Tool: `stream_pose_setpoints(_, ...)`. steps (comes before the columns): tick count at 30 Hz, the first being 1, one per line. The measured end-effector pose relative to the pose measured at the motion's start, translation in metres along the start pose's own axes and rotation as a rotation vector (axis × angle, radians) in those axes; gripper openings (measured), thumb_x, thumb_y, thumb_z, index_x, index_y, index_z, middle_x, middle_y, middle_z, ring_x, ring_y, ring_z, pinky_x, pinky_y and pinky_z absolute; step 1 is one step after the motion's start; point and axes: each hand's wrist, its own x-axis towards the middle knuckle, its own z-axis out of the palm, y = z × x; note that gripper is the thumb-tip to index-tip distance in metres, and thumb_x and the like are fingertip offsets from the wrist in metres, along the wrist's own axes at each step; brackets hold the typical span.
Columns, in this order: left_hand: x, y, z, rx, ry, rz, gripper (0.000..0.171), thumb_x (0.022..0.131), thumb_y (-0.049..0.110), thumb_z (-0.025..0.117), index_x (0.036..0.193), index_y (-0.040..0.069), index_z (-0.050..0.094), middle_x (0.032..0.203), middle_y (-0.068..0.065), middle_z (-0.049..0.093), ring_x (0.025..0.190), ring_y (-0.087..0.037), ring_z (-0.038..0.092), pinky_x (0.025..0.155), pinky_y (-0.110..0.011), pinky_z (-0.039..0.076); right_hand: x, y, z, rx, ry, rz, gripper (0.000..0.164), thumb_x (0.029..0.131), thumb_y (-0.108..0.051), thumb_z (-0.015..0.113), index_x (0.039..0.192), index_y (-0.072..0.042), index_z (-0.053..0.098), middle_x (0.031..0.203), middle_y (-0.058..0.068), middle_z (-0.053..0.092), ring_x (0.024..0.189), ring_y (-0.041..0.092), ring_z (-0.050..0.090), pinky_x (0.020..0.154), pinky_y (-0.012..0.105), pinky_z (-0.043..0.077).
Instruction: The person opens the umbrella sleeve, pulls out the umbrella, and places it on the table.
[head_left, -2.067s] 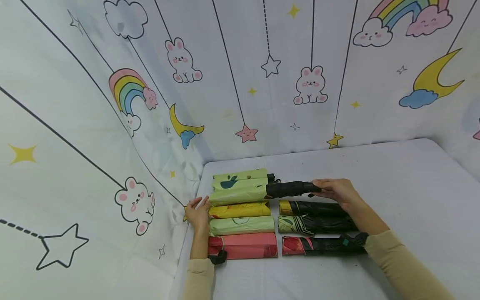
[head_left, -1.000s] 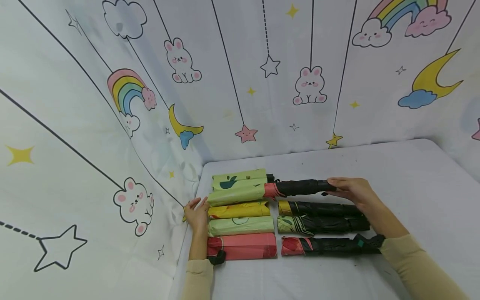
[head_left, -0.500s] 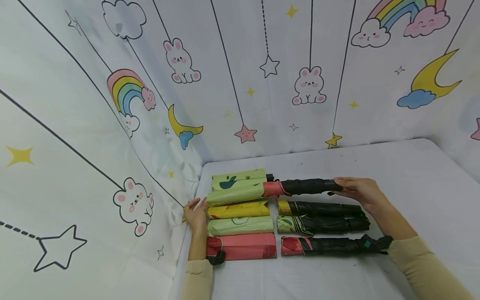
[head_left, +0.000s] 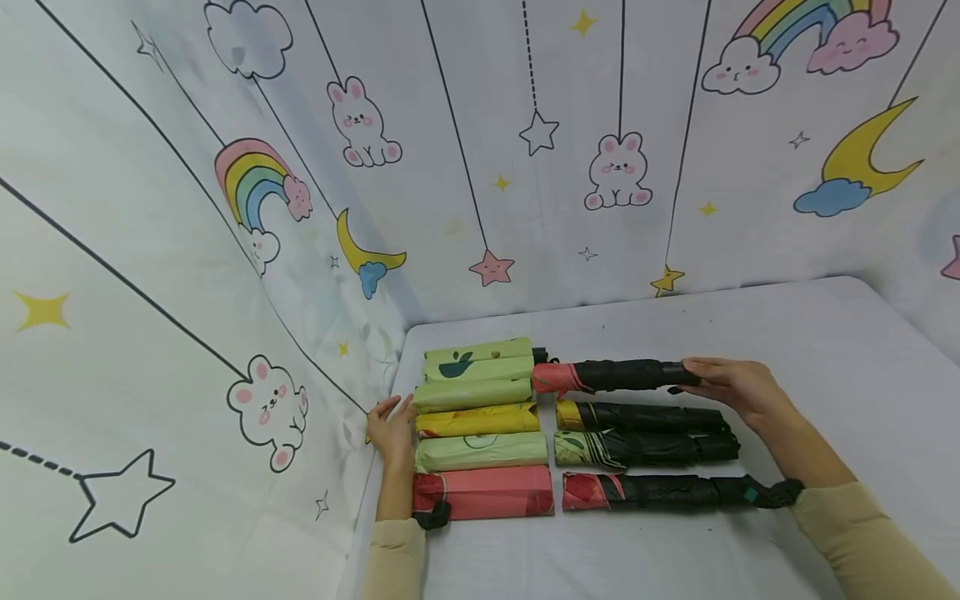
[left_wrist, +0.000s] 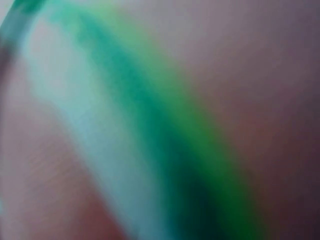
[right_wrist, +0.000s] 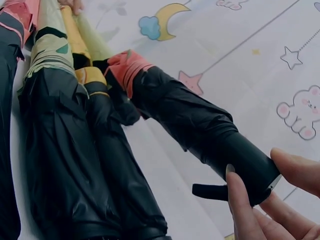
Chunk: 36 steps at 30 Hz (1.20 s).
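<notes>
In the head view, my right hand (head_left: 742, 390) pinches the handle end of a folded black umbrella (head_left: 626, 375) with a red border. Its tip side meets the open end of a light green sleeve (head_left: 480, 394). The right wrist view shows thumb and fingers at the end of the dark handle (right_wrist: 240, 162), with a short black strap (right_wrist: 210, 192) hanging beside it. My left hand (head_left: 393, 435) is at the left end of that green sleeve, holding it there, fingertips partly hidden. The left wrist view is a close blur of green and skin tones.
Below lie a yellow sleeve (head_left: 480, 421), a pale green sleeve (head_left: 483, 452) and a red sleeve (head_left: 495, 492). Matching folded umbrellas, yellow-black (head_left: 645, 417), green-black (head_left: 652, 447) and red-black (head_left: 660, 492), lie right of them. Another green sleeved umbrella (head_left: 480, 360) sits behind. A patterned curtain (head_left: 450, 167) backs the white table (head_left: 810, 350).
My right hand has moved right, drawing the black umbrella further out of the green sleeve, so its red border now shows. The left hand and sleeve have stayed almost still.
</notes>
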Motion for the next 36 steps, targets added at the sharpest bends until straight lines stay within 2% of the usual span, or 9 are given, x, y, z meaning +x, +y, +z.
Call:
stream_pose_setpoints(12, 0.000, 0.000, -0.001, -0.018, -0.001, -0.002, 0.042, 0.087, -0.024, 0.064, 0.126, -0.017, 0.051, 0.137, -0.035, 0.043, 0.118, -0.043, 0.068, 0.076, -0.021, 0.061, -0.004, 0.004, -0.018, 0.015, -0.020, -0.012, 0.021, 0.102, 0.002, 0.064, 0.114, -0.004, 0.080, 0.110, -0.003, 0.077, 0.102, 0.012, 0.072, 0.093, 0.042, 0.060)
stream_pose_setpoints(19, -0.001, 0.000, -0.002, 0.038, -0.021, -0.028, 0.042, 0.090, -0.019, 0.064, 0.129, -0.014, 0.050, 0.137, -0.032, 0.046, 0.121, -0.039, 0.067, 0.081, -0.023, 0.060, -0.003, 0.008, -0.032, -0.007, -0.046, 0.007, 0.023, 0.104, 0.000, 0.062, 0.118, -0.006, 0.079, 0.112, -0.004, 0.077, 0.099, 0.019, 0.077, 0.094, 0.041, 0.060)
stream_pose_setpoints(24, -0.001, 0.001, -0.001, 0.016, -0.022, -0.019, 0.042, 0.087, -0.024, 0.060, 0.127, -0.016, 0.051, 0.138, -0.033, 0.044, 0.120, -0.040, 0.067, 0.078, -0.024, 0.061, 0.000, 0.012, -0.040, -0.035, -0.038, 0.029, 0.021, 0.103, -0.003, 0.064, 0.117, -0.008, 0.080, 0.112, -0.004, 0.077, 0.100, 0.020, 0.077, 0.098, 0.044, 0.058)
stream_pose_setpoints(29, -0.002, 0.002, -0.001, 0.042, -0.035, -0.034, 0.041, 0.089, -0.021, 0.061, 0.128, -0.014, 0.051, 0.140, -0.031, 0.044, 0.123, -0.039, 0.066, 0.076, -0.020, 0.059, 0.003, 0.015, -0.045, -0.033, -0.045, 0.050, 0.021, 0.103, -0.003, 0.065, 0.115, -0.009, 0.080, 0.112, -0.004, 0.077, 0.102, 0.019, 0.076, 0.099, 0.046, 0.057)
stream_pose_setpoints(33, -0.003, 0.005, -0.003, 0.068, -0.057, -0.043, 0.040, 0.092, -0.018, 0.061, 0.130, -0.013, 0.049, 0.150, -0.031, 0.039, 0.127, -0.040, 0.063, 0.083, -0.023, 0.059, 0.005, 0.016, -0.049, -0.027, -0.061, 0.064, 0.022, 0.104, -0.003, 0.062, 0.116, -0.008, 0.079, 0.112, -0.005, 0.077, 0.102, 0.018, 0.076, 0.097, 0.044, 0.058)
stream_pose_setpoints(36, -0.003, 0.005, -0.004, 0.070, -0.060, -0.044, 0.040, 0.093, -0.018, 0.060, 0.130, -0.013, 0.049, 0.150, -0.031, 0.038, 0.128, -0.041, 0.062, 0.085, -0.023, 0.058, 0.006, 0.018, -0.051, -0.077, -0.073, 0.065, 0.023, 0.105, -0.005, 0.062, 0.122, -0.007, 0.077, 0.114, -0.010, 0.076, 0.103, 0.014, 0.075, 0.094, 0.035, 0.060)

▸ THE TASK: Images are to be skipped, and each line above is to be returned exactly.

▸ FINAL ANSWER:
Tool: `stream_pose_setpoints(_, ...)`. steps (comes before the columns): tick count at 30 Hz, the first being 1, one per line. The measured end-effector pose relative to the pose measured at the motion's start, translation in metres along the start pose's own axes and rotation as a rotation vector (axis × angle, radians) in those axes; gripper openings (measured), thumb_x, thumb_y, thumb_z, index_x, index_y, index_z, middle_x, middle_y, middle_z, ring_x, ring_y, ring_z, pinky_x, pinky_y and pinky_z absolute; step 1 is one step after the motion's start; point and axes: each hand's wrist, its own x-axis towards the middle knuckle, its own z-axis out of the palm, y = z × x; note that gripper is the thumb-tip to index-tip distance in metres, and thumb_x and the like are fingertip offsets from the wrist in metres, along the wrist's own axes at each step; brackets hold the typical span.
Columns, in this order: left_hand: x, y, z, rx, ry, rz, gripper (0.000..0.171), thumb_x (0.022..0.131), thumb_y (-0.049..0.110), thumb_z (-0.025..0.117), index_x (0.036..0.193), index_y (-0.040..0.069), index_z (-0.050..0.094), middle_x (0.032..0.203), middle_y (-0.068..0.065), middle_z (-0.049..0.093), ring_x (0.025..0.190), ring_y (-0.087..0.037), ring_z (-0.038..0.092), pinky_x (0.025..0.155), pinky_y (-0.110..0.011), pinky_z (-0.039..0.076); right_hand: x, y, z, rx, ry, rz, gripper (0.000..0.164), thumb_x (0.029..0.131), thumb_y (-0.108..0.051), thumb_z (-0.015..0.113), index_x (0.039..0.192), index_y (-0.072..0.042), index_z (-0.053..0.098), middle_x (0.031..0.203), middle_y (-0.058..0.068), middle_z (-0.053..0.092), ring_x (0.024..0.189), ring_y (-0.041..0.092), ring_z (-0.050..0.090), pinky_x (0.020..0.154), pinky_y (-0.012..0.105), pinky_z (-0.043..0.077).
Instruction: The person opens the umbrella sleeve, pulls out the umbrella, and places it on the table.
[head_left, -2.067s] 
[head_left, -1.000s] 
[head_left, -0.500s] 
[head_left, +0.000s] 
[left_wrist, +0.000s] 
[right_wrist, +0.000s] 
Chunk: 36 steps at 30 Hz (1.20 s).
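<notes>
In the head view, my right hand (head_left: 742, 390) pinches the handle end of a folded black umbrella (head_left: 626, 375) with a red border. Its tip side meets the open end of a light green sleeve (head_left: 480, 394). The right wrist view shows thumb and fingers at the end of the dark handle (right_wrist: 240, 162), with a short black strap (right_wrist: 210, 192) hanging beside it. My left hand (head_left: 393, 435) is at the left end of that green sleeve, holding it there, fingertips partly hidden. The left wrist view is a close blur of green and skin tones.
Below lie a yellow sleeve (head_left: 480, 421), a pale green sleeve (head_left: 483, 452) and a red sleeve (head_left: 495, 492). Matching folded umbrellas, yellow-black (head_left: 645, 417), green-black (head_left: 652, 447) and red-black (head_left: 660, 492), lie right of them. Another green sleeved umbrella (head_left: 480, 360) sits behind. A patterned curtain (head_left: 450, 167) backs the white table (head_left: 810, 350).
My right hand has moved right, drawing the black umbrella further out of the green sleeve, so its red border now shows. The left hand and sleeve have stayed almost still.
</notes>
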Motion for the next 36 steps, targets added at the sharpest bends until straight lines stay within 2% of the usual span, or 9 are given, x, y, z meaning +x, +y, +z.
Call:
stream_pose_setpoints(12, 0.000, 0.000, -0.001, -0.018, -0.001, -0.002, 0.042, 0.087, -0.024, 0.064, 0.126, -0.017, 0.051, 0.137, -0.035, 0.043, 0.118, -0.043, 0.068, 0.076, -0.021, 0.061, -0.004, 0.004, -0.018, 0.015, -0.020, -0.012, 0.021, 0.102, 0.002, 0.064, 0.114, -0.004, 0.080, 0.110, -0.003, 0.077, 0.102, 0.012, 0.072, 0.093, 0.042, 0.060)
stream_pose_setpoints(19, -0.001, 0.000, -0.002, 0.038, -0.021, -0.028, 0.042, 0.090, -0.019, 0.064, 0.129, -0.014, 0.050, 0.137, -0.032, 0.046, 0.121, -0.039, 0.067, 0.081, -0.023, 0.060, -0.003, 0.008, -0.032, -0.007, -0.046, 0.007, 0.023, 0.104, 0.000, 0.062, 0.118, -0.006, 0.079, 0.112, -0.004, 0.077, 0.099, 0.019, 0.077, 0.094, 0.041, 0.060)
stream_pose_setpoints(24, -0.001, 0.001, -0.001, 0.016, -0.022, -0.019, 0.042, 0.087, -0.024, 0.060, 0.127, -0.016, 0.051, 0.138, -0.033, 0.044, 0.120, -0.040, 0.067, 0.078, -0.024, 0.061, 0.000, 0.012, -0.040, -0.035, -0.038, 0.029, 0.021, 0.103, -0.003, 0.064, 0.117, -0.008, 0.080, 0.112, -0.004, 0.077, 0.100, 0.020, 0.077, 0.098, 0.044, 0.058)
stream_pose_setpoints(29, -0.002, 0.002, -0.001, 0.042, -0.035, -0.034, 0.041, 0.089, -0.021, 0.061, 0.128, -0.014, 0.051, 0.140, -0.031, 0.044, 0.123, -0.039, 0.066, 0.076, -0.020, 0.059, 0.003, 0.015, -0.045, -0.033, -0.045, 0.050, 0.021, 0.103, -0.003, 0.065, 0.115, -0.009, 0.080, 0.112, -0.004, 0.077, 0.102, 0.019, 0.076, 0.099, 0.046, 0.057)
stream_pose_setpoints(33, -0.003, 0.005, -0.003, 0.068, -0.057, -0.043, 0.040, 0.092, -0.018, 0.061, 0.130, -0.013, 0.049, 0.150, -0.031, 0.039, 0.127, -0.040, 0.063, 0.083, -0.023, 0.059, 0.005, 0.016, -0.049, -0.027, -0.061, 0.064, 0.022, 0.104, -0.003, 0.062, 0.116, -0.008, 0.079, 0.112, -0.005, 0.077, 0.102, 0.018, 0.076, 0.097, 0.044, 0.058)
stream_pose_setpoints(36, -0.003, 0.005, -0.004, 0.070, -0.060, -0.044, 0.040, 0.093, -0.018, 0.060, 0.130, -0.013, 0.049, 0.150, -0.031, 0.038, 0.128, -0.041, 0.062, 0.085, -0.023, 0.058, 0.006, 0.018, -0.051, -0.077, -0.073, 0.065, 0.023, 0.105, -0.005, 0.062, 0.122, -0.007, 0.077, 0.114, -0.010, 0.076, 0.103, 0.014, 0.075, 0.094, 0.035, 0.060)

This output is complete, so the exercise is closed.